Tenho uma grande amiga que é uma rocha, é uma rocha verdadeira. Ela é de todas as minhas amizades a mais improvável e é também a mais sólida e a mais paciente. Ela é várias vezes maior do que eu. Não sei precisar quantas vezes é, mas também não é importante sabê-lo, porque todas as amizades verdadeiras têm um único tamanho, são todas grandes. Nas amizades verdadeiras só existe o tamanho grande. São simplesmente assim as amizades verdadeiras, elas são grandes!
Todas as amizades verdadeiras têm algo único dos respectivos amizados (esta palavra não existia, inventámo-la para nós e ficou-nos para sempre). Somos amizados há quarenta e seis anos. É muito comum existirem palavras únicas inventadas pelos amizados nas grandes grandes amizades porque o vocabulário existente faz-se insuficiente, faz-se demaisiado incompleto para tão magnífico e indizível sentimento.

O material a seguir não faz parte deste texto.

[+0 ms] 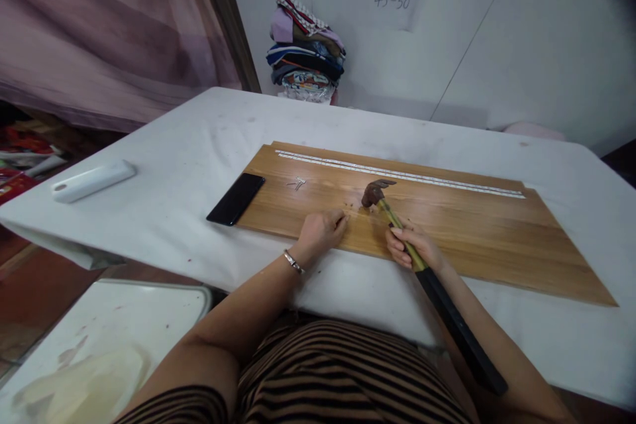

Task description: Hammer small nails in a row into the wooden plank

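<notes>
Hammer (437,298) in the right hand (415,248), held over a wooden board (477,232). The rusty claw head (372,193) lies beyond the fingers, over the middle of the board; whether it touches the surface cannot be told. The handle slants back toward the person: its yellow part passes through the right hand, which is wrapped around it, while the black grip (462,338) extends behind the hand, over the forearm. The left hand (320,233) rests at the board's near edge, to the left of the hammer head and near it, with the fingers curled in and thumb and forefinger drawn together; whether they pinch anything cannot be told. Just beyond its fingertips, small dark specks (350,204) lie on the wood, too small to identify. Farther to the left on the board is a little heap of thin metal nails (298,183), and at the board's left end a black phone (237,200) overlaps the edge. Two narrow white strips (397,173) run side by side along the far edge, well apart from both hands. The board lies flat on a white-covered table (173,165), which also bears an elongated white object (94,181) at the left. Behind the table, a stack of folded cloth (308,53) stands against a pale wall (472,6).
</notes>
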Action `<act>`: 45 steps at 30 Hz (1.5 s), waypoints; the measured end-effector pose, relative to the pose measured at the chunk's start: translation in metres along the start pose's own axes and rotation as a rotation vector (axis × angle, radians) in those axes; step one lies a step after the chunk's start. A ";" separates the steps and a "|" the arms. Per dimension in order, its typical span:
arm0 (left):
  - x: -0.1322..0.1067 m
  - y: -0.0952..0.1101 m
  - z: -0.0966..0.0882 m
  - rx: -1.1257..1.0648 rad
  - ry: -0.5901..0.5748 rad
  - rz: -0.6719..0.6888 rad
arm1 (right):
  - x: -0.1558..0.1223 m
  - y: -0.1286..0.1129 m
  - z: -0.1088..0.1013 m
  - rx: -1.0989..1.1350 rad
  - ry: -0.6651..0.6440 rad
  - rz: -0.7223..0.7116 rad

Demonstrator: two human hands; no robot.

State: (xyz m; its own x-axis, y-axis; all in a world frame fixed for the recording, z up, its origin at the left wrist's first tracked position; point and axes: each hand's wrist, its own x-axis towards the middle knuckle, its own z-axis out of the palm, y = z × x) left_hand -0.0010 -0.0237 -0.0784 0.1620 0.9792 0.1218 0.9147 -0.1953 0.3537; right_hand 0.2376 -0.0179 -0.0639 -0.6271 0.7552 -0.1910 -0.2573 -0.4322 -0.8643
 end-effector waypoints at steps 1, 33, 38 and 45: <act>0.000 0.000 0.000 0.000 0.000 0.000 | 0.000 0.000 0.000 0.005 -0.001 -0.002; 0.000 -0.001 0.001 0.016 0.003 -0.006 | 0.002 0.001 -0.001 -0.007 -0.002 -0.010; 0.000 -0.002 0.002 0.015 0.006 -0.009 | 0.002 0.002 -0.001 -0.005 0.004 -0.006; 0.000 0.000 0.000 -0.011 -0.015 -0.021 | 0.001 0.000 0.000 0.008 0.008 -0.005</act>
State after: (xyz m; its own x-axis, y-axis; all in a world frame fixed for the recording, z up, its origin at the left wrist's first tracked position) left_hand -0.0012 -0.0238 -0.0783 0.1486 0.9838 0.1002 0.9140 -0.1753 0.3659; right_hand 0.2372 -0.0175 -0.0645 -0.6203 0.7608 -0.1906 -0.2658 -0.4326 -0.8615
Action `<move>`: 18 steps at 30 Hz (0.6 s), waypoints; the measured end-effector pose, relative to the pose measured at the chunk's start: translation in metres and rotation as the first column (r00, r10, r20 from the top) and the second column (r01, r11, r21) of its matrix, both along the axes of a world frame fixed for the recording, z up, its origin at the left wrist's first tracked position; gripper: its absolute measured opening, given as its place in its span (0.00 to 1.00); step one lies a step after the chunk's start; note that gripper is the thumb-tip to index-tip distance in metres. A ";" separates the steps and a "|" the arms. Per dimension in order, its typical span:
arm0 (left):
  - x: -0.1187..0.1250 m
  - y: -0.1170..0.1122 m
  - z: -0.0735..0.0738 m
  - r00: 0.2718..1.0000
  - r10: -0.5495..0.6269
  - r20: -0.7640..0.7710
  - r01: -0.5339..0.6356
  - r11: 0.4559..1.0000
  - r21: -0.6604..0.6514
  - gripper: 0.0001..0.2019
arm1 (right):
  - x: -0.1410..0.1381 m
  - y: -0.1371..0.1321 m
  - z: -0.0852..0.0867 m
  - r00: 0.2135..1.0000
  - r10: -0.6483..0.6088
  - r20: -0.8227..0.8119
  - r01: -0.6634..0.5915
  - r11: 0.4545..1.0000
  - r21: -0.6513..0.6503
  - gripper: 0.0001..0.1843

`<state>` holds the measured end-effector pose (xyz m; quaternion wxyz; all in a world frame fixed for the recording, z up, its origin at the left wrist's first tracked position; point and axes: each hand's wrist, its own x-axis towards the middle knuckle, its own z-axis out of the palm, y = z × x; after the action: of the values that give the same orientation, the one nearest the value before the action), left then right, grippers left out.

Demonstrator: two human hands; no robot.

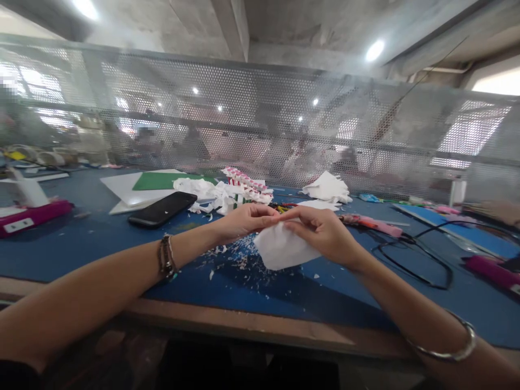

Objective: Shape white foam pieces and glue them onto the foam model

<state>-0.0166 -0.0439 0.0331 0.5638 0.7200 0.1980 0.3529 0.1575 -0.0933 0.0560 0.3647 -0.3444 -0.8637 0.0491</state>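
Observation:
My left hand (246, 221) and my right hand (325, 233) meet over the table, their fingertips close together. From my right hand's pinch hangs a thin white sheet (282, 249), soft-looking and slightly creased. My left thumb and fingers are closed at the sheet's upper edge; the exact contact there is hidden. Crumpled white scraps (221, 195) lie just beyond my left hand. Among them is a stack of small white pieces with pink and red marks (247, 181). Tiny white bits (239, 254) are strewn under the hands.
A black phone (163, 209) and a green sheet (162, 181) lie at left. More white sheets (328, 187) are piled behind my right hand. A pink-handled tool (382, 225) with a black cable (444, 271) lies right. A perforated metal screen (252, 119) stands along the back.

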 end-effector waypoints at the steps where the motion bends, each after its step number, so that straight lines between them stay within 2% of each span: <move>1: 0.000 0.000 0.000 1.000 0.004 -0.001 -0.004 1.000 -0.013 0.09 | 0.000 0.001 -0.001 1.000 -0.002 -0.008 0.002 1.000 0.015 0.09; 9: 0.001 -0.003 0.002 1.000 -0.006 0.003 0.006 0.998 -0.057 0.06 | -0.001 0.002 -0.007 0.998 0.012 -0.067 -0.006 0.995 0.096 0.04; 18: 0.003 -0.002 0.002 0.996 0.088 0.015 -0.089 0.991 0.097 0.05 | -0.002 0.002 -0.006 0.998 -0.070 -0.009 0.070 0.986 0.149 0.05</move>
<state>-0.0134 -0.0460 0.0348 0.5130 0.7353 0.2093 0.3904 0.1551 -0.0915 0.0504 0.3927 -0.3461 -0.8516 -0.0279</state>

Podemos pôr um pouco de nós em tudo que quisermos. De mim, de meu, e só para nós, no dia em que nos amizámos pus-lhe um coração humano e pus-lhe também um nome.
O nome não teria de ser obrigatoriamente um nome humano, mas também lhe pus um nome humano, chamei-lhe Gi, o diminutivo de Angelina, porque ela surgiu-me como um anjinho e ela chama-me desde então Irmãodecarne (mais outra palavra só nossa).
Não nos teríamos amizados se ela só tivesse um coração de pedra. A mim, ela ainda não me pôs um coração de pedra porque eu ainda não lidava bem com um só, ainda não conhecia sequer o meu único coração, quanto mais dois..., mas ela prometeu-me que quando eu crescesse merecida e suficientemente dar-me-ia um justo coração de pedra. Ainda não mo deu, apesar de já me ter ensinado tanto dela, apesar de me ter ensinado tanto dos corações de pedra e não só.
Além de minha grande confidente, ela tem sido minha professora, tem-me ensinado sobre o invisível ao olhar, o tal essencial de que nos falou o Príncipezinho. Ela também ensinou-me sobre os elementais, sobre a memória da água, sobre as ondinas, sobre os tritões, sobre as ninfas e também me ensinou muito sobre os protectores das florestas, sobre fadas, sobre gnomos, sobre a mãe Gaia e tantas outras coisas que eu julgava que eram somente fantasias...
Pergunto-lhe frequentemente quando é que merecerei também o meu coração de pedra, tem-me dito que o terei , mas... não já, mas... não já!
Prometo-vos que continuarei a contar-vos sobre esta pedra com dois corações.
(...)

Walter Ramalhete.

Figueira da Foz, 18 de Janeiro de 2023.
Este texto foi escrito nos termos ortográficos anteriores ao actual (Des)Acordo Ortográfico.